Epoch Times : On peut voir sur les réseaux sociaux circuler de nombreuses vidéos interprétées parfois comme des « violences policières ». En écho à celles-ci, certaines voix telles que le syndicat de la magistrature se sont indignées de ces violences. De quoi parle-t-on exactement, et comment ces « violences » sont-elles appréciées et mesurées, selon vous ?
Maud Marian : Quand on regarde ces vidéos, on a l’impression que c’est désorganisé, que ça part un peu dans tous les sens. On y voit des actes individuels, on entend parler d’ordres qui ont été donnés. En réalité, il y a une double appréciation qui est complexe parce les policiers répondent qu’ils utilisent la force proportionnellement aux risques auxquels ils font face. Cela peut être pour arrêter des jets d’objets vers eux-mêmes, pour empêcher différents dégâts sur du matériel urbain ou des magasins qui sont aux alentours, ou même éventuellement des violences vis-à-vis de tiers. Dans ce cas, c’est difficile à apprécier parce qu’évidemment, on n’a pas toujours le début de l’action, on ne sait pas pourquoi tel policier charge et ce qu’il cherche pour interpeller, ce qu’il cherche pour éviter un danger.
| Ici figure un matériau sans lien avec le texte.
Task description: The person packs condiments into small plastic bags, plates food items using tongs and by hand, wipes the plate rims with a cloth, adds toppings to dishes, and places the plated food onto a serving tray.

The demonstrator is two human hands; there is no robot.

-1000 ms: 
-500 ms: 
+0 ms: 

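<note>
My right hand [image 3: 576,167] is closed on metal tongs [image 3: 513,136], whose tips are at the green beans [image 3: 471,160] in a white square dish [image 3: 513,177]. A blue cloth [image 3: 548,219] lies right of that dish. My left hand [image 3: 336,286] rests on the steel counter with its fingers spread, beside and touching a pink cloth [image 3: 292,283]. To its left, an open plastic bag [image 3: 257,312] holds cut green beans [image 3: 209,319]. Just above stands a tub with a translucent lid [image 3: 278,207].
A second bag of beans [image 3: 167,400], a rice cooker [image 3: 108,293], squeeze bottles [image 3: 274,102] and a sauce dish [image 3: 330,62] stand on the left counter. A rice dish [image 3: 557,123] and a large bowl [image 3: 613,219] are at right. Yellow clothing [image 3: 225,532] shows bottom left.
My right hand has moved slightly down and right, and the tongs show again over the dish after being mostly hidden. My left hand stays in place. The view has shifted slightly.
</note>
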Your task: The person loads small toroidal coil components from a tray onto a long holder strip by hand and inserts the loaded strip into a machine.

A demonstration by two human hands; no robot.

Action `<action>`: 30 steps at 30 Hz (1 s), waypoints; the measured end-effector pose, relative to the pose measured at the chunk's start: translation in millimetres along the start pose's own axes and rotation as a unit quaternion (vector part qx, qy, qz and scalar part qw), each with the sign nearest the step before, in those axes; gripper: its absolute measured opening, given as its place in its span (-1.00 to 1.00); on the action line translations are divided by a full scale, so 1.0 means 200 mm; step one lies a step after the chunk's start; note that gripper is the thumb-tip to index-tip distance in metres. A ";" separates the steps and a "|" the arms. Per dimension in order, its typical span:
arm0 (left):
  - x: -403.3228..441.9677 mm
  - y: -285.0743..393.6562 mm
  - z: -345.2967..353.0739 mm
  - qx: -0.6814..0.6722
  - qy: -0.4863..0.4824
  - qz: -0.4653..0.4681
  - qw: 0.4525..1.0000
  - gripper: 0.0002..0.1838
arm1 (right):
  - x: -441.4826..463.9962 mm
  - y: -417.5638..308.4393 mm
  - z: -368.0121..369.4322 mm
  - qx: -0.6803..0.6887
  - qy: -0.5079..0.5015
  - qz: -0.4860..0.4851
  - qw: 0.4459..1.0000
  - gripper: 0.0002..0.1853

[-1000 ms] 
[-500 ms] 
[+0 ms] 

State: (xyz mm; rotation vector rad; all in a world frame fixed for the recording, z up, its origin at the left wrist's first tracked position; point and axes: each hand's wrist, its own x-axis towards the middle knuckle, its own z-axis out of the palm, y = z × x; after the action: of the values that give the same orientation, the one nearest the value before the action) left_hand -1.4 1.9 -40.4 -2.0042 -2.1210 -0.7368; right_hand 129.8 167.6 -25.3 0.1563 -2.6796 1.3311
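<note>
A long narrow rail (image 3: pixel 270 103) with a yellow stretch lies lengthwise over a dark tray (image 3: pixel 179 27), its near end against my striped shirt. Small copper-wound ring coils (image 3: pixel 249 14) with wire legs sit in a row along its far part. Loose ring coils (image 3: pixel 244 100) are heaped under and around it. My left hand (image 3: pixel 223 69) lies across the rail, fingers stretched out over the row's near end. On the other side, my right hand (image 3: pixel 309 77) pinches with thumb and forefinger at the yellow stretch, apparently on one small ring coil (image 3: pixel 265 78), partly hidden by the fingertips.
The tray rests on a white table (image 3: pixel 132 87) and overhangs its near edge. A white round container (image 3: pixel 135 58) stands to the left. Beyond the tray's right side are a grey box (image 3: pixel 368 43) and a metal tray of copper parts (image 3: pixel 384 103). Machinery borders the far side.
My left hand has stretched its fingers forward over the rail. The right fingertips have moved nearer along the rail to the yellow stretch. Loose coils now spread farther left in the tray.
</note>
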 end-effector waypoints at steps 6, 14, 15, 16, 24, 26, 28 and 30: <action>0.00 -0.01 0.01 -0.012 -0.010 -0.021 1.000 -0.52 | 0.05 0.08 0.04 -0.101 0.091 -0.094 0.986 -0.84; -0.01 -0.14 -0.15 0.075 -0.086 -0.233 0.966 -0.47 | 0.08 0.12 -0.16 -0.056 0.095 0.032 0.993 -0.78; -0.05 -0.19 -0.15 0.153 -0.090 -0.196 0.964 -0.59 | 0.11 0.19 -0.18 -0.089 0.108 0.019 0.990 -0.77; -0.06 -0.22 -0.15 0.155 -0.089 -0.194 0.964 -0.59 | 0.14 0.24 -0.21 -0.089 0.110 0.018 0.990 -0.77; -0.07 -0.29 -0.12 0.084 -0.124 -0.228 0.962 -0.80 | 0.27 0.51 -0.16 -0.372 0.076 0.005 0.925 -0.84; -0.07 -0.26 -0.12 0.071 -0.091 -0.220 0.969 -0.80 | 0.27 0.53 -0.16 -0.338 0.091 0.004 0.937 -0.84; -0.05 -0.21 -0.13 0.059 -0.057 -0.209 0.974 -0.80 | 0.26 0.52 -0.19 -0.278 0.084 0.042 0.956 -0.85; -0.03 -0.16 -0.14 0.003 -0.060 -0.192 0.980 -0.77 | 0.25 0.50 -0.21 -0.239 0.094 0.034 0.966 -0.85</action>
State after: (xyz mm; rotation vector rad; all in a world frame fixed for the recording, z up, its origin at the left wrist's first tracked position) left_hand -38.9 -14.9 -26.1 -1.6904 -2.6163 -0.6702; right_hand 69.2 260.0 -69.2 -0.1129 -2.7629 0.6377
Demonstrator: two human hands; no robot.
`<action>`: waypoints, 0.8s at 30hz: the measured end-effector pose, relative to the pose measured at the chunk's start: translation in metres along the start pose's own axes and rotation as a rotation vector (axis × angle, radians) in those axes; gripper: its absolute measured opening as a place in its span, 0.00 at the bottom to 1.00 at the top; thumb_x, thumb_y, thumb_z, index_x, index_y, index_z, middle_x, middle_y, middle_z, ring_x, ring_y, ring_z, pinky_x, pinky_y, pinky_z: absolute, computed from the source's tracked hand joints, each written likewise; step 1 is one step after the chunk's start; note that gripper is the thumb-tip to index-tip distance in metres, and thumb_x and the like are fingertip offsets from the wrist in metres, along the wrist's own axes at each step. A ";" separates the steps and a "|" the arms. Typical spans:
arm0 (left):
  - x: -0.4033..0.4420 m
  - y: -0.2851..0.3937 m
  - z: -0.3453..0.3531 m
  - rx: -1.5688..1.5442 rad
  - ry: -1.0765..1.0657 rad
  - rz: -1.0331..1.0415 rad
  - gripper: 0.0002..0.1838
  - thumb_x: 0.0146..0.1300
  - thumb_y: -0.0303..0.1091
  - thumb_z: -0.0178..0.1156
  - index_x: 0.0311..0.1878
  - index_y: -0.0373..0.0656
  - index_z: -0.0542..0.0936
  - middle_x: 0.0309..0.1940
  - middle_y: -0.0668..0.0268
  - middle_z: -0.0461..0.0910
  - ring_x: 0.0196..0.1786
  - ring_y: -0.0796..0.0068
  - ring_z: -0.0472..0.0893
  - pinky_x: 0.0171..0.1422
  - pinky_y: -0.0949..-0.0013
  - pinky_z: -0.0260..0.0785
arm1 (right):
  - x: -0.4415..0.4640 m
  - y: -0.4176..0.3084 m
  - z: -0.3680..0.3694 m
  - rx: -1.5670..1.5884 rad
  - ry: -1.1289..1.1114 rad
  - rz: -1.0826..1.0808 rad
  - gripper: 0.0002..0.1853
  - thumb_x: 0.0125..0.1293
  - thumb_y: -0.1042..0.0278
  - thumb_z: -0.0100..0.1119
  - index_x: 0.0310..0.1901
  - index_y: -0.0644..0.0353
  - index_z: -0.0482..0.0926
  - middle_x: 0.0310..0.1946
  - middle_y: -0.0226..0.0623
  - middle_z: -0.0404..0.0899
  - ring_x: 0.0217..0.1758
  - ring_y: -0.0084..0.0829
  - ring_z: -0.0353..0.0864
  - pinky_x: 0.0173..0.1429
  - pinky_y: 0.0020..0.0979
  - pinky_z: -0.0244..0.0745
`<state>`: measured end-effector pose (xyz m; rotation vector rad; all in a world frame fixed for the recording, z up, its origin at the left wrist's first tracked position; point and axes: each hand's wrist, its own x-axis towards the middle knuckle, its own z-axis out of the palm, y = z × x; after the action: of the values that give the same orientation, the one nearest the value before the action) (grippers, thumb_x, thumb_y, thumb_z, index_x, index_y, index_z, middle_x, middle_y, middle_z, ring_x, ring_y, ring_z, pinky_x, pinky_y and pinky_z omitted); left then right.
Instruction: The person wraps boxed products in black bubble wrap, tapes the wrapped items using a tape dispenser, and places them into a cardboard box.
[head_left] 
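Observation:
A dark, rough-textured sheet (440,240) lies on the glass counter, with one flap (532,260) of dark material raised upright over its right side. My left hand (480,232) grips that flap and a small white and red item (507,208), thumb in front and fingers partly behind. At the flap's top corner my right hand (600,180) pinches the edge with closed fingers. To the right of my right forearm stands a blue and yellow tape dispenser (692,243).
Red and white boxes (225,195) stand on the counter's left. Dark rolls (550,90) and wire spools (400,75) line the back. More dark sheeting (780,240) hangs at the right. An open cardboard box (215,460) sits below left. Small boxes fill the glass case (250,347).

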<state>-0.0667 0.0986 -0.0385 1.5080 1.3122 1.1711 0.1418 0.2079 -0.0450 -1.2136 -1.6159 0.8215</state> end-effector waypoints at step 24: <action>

Mais on voit bien quand même que, à certains moments, c’est très clair qu’il y a des charges de police ou de CRS qui sont à destination de gens dont on voit qu’ils ne sont pas dangereux et qui sont à ce moment-là frappés ou mis en danger par des grenades de tel ou tel type.
Ensuite, on a quand même des éléments très précis de ce qu’on peut voir se dérouler en manifestation. D’abord, on a un principe, c’est que la nasse est interdite. Ça c’est très important. C’est-à-dire que les policiers peuvent encadrer les manifestants mais ne peuvent pas les empêcher de circuler en les retenant dans un cercle. Le Conseil d’État a jugé ça illégal, ce n’est pas considéré comme une violence au sens strict, comme un dépassement des pouvoirs de la police sur le terrain. Donc, ça se jugerait d’un point de vue administratif. Mais en réalité, il y a de manière sous-jacente des problématiques de torture, c’est-à-dire par exemple maintenir les gens pendant 3h ou 4h debout sans pouvoir aller aux toilettes, sans pouvoir s’extraire. Ça peut être assimilé à des actes inhumains et de torture. Et puis, il y a une difficulté aussi de mise en danger des personnes puisqu’en étant concentré dans un petit cercle, il peut se passer plein de choses qui ne sont pas légales. On a ce genre de violence, c’est très clairement identifiable.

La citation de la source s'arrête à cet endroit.